*ABOUT THIS TASK*. Keep only the lines from the top of the listing through the one with "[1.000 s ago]", and reproduce them unaltered.

*SOURCE DATA*.
☆ ☆ ☆ ☆
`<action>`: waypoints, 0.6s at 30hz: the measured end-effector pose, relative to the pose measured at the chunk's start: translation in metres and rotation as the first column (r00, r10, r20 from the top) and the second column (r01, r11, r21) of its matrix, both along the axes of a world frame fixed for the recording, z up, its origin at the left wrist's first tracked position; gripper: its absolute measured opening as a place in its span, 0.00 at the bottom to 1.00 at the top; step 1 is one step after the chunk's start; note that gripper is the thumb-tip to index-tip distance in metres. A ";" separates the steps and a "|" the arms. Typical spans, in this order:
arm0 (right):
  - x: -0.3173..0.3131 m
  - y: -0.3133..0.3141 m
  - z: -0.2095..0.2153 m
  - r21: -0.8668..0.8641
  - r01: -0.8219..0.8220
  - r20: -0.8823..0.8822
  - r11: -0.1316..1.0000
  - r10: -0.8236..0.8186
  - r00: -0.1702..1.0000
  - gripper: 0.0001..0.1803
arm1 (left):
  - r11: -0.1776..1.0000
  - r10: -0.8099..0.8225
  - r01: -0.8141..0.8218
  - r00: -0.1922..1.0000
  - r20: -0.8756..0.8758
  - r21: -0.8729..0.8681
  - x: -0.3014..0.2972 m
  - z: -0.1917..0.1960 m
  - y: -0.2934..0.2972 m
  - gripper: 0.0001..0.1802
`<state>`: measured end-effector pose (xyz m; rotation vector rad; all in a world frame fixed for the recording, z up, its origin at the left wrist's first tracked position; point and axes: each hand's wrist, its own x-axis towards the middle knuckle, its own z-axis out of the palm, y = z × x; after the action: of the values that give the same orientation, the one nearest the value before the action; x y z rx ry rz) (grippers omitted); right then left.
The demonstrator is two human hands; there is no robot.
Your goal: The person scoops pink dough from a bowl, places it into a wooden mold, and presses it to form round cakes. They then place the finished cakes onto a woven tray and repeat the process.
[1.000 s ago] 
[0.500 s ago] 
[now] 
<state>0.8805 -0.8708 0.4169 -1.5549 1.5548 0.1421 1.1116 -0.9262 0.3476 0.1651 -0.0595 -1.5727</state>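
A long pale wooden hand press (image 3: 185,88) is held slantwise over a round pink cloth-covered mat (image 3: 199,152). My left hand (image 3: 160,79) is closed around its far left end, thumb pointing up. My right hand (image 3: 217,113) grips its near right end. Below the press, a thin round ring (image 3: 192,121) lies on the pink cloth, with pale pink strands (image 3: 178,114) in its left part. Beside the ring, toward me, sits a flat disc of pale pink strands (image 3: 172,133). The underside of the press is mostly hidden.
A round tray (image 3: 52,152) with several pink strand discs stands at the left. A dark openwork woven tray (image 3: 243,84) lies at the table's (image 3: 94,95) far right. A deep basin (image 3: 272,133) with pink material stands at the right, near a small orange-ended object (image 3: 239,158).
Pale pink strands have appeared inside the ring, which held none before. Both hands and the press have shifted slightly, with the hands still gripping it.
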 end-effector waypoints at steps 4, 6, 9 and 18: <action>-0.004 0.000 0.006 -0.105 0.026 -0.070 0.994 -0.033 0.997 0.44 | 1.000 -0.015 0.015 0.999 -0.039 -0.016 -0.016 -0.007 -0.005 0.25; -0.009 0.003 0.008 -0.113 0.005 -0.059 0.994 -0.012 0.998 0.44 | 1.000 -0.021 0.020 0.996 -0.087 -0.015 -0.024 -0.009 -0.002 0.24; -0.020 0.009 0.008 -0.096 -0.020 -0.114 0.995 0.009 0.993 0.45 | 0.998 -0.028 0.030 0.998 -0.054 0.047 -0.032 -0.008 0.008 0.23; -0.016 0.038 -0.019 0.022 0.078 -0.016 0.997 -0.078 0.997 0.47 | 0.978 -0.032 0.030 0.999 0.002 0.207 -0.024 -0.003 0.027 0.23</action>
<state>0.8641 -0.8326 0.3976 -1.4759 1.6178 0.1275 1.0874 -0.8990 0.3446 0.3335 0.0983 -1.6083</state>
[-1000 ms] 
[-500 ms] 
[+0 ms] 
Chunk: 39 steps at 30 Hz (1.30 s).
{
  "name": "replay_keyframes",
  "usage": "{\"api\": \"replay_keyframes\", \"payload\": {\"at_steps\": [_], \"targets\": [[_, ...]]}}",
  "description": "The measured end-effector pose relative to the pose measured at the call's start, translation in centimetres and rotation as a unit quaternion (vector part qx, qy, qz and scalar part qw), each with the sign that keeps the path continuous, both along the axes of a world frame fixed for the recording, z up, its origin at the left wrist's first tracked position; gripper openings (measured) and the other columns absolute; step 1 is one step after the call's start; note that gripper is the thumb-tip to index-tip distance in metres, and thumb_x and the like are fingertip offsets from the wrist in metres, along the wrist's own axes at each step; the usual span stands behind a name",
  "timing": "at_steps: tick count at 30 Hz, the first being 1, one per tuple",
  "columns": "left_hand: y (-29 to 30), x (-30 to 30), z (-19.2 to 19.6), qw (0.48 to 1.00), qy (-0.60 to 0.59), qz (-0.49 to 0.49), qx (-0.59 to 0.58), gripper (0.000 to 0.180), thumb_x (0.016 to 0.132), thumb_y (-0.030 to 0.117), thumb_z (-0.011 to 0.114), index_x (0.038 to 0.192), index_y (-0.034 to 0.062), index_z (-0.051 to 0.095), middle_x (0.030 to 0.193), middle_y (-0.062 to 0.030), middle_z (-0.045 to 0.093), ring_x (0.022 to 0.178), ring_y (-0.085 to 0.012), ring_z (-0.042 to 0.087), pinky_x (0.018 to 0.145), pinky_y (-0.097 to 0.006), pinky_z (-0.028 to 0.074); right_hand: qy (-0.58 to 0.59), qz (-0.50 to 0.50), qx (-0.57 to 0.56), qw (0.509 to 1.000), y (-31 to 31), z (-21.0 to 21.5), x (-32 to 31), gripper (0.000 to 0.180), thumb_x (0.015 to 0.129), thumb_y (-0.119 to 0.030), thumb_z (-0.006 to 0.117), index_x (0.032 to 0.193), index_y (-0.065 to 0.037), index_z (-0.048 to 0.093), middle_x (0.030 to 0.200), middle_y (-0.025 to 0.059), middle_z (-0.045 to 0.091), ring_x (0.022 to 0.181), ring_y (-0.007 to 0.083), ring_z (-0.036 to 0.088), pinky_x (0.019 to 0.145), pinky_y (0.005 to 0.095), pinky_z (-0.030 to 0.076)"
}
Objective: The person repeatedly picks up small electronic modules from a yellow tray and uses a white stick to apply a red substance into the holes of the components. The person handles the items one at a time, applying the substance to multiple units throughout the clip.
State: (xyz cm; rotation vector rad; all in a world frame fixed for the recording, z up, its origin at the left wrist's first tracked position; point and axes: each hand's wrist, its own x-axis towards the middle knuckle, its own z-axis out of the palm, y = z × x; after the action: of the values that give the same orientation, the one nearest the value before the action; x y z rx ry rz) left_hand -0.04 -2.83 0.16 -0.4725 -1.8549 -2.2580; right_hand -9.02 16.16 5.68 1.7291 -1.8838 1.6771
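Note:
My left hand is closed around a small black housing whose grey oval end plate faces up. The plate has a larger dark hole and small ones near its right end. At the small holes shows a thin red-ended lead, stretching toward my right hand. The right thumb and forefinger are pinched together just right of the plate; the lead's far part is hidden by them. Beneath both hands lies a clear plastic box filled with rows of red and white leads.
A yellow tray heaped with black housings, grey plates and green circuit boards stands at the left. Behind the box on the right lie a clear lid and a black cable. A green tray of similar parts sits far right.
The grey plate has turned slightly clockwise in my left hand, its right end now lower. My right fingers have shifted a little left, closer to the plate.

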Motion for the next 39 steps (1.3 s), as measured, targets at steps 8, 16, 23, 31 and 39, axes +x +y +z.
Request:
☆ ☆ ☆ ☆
*EXERCISE ANSWER*.
`<action>`: waypoints, 0.6s at 30hz: the measured end-effector pose, relative to the pose measured at the chunk's start: translation in metres and rotation as the first column (r00, r10, r20 from the top) and the second column (r01, r11, r21) of its matrix, both along the axes of a world frame fixed for the recording, z up, its origin at the left wrist's first tracked position; gripper: its absolute measured opening as a place in its span, 0.00 at the bottom to 1.00 at the top; step 1 is one step after the chunk's start; note that gripper is the thumb-tip to index-tip distance in metres. A ";" separates the steps and a "|" the arms. Typical spans, in this order:
arm0 (right):
  - x: -0.3173..0.3131 m
  - y: -0.3133..0.3141 m
  - z: -0.2095..0.2153 m
  - r21: -0.8668..0.8641
  - r01: -0.8219..0.8220
  - r20: -0.8823..0.8822
  - r11: -0.1316..1.0000
  - r10: -0.8236..0.8186
  - r00: -0.1702..1.0000
  - gripper: 0.0001..0.1803
arm1 (left):
  - r11: -0.1776..1.0000
  - r10: -0.8099..0.8225
  - r01: -0.8141..0.8218
  - r00: -0.1922..1.0000
  - r20: -0.8756..0.8758
  - r21: -0.8729..0.8681
  - x: -0.3014..0.2972 m
  - z: -0.1917..0.1960 m
  - y: -0.2934..0.2972 m
  - gripper: 0.0001..0.1802
`<state>`: measured end-effector pose (xyz m; rotation vector rad; all in a world frame fixed for the recording, z up, its origin at the left wrist's first tracked position; point and axes: each hand's wrist, its own x-axis towards the middle knuckle, its own z-axis out of the palm, y = z × x; after the action: of the values that give the same orientation, the one nearest the value before the action; x y z rx ry rz) (grippers omitted); right then left.
The demonstrator is two human hands; there is no robot.
Your goal: The person scoops pink dough from a bowl, places it into a wooden mold, and presses it to form round cakes. They then place the finished cakes onto a woven tray and repeat the process.
[1.000 s ago] 

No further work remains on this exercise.